Locke High School opened last week under new management, and things look strikingly different.
Students are wearing uniforms. Private security guards have joined staff security aides to keep students on the Watts campus -- and gang members out. Lunch is courtesy of a private caterer. Freshly planted olive and pepper trees line the quad.
Even the teachers are mostly new.
For the first time in the Los Angeles Unified School District, a traditional school is being run by an outside organization, Green Dot Public Schools. The move is a seminal experiment in whether a charter operator can transform a large, troubled urban school, whether Green Dot can replicate what it has done in small schools nearby -- that is, raise scores, increase safety and graduate more students.
About 1 in 9 Locke students scores proficient or better in English on state tests. In math, it's fewer than 1 in 25. And more students drop out than graduate.
The stakes are high for students, but also for Green Dot and the charter-school movement. Locke represents a major expansion for Green Dot and its success -- or failure -- will be watched by education reformers around the country.
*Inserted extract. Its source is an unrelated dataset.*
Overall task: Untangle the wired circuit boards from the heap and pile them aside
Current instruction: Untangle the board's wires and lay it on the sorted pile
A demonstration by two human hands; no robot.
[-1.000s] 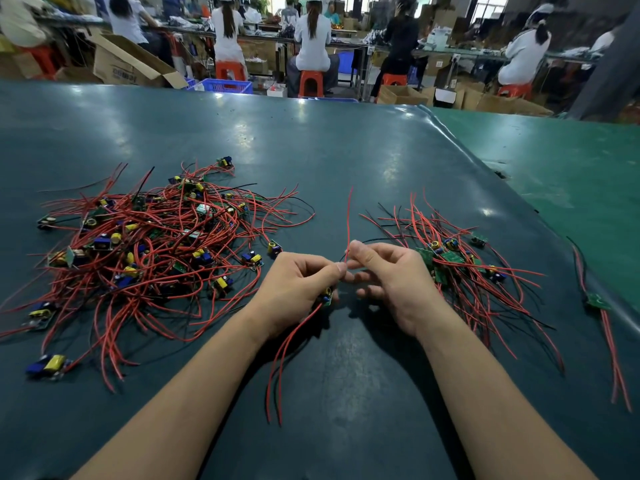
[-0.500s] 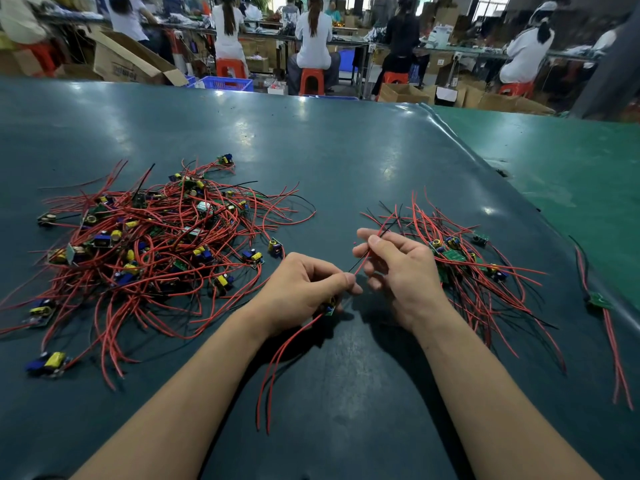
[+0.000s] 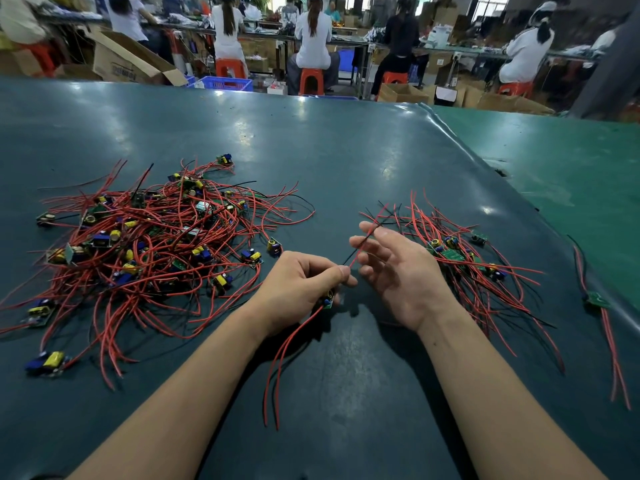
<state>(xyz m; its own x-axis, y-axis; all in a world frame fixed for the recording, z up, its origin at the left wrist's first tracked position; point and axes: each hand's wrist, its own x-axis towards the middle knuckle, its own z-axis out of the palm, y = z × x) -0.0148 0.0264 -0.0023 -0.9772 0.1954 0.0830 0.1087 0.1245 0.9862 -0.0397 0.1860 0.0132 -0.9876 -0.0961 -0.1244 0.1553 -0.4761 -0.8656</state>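
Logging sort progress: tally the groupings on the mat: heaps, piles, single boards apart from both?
Tangled heap: 1
Sorted pile: 1
Single boards: 2, held board in left hand, stray board at right edge
Total: 4

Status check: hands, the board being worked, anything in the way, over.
Left hand grips one wired board. Right hand open, its wires across the fingers. Tangled heap left, sorted pile right.

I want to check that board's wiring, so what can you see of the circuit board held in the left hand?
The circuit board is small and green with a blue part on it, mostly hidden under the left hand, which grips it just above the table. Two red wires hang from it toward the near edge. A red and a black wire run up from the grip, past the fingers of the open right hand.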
"Locke is a full test of the charter model because the agreement with Green Dot is they will take all children in that attendance area," said L.A. schools Supt. David L. Brewer. "We expect they're going to have the same kids we have had there before."
In trying to boost test scores and graduation rates, Green Dot will wield flexibility uncommon in L.A. Unified. Charters are independently run, publicly financed schools. They are exempt from district union contracts and from some rules that govern traditional schools.
Green Dot can hire and fire principals at will, without finding other jobs for them, as L.A. Unified does. Teachers also work with fewer job protections. Like many charter companies, Green Dot typically employs a younger, less experienced and less expensive staff than L.A. Unified, which allows Green Dot to pay young teachers more while also helping to keep class sizes smaller.
Locke also will benefit from extra state funding for low-achieving schools as well as private philanthropy. An actor made an anonymous donation of more than $200,000 for the new, mature trees, which instantly gave the well-worn 40-year-old campus a more tended, artful feeling. Donations are paying, too, for $400,000 in other physical improvements.